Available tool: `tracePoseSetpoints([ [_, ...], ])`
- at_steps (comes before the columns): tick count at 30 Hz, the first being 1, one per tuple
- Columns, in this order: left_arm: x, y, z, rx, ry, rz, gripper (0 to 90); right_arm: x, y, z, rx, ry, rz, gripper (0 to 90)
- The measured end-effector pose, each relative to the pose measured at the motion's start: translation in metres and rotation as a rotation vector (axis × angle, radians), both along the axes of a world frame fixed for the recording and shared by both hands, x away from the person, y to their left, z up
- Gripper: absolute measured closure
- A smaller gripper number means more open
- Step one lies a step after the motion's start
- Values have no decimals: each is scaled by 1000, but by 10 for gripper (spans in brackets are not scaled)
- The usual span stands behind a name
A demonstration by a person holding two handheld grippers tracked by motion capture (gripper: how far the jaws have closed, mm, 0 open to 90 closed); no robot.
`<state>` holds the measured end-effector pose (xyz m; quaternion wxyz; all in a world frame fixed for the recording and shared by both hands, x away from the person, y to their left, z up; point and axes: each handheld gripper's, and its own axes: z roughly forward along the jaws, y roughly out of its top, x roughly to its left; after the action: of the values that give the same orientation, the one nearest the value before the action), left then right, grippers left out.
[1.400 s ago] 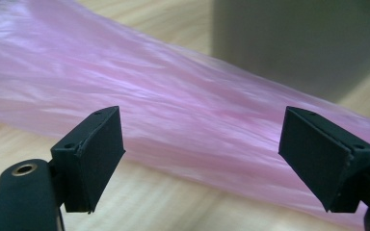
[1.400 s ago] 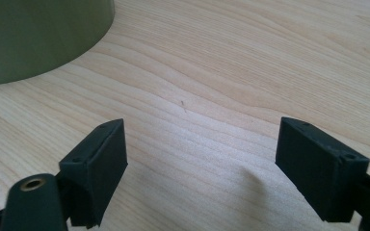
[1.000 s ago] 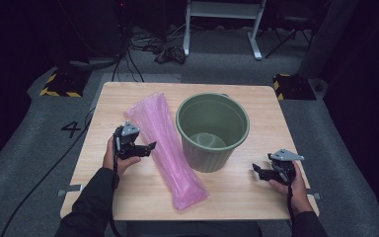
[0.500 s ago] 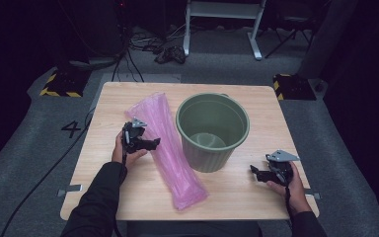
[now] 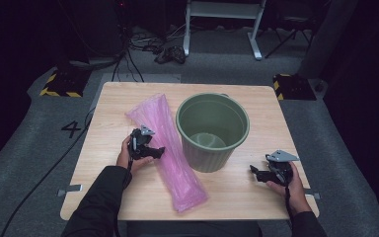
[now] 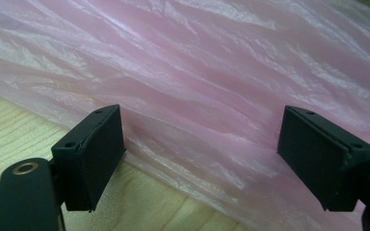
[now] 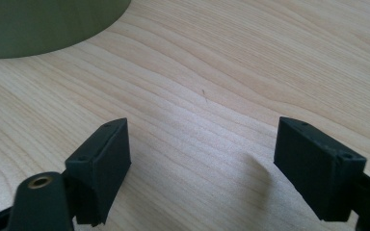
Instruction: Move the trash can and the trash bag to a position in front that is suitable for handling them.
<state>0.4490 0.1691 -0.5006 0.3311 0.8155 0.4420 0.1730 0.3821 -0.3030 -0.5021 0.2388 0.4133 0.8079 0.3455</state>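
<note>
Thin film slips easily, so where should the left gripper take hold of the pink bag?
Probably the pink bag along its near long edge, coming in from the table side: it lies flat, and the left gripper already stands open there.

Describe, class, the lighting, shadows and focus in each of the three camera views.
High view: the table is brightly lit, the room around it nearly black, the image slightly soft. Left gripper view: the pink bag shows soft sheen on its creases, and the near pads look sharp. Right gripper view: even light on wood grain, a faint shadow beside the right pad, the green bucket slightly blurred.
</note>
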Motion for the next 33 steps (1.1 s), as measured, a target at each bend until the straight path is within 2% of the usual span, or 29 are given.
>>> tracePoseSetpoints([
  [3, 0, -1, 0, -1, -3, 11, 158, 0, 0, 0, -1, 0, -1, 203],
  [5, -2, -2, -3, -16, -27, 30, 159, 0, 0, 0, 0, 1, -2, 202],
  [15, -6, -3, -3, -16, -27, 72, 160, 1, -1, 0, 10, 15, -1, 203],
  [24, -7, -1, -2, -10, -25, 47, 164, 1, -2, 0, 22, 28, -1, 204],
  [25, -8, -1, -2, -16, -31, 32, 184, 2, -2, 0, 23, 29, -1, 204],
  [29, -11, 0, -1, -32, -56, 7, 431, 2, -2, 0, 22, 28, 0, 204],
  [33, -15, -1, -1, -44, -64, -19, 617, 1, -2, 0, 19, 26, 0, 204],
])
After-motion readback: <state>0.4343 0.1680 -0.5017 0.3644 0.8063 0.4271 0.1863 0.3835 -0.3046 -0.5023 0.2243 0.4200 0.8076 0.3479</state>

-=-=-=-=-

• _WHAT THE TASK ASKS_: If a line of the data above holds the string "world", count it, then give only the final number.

• _ANSWER BELOW_: 2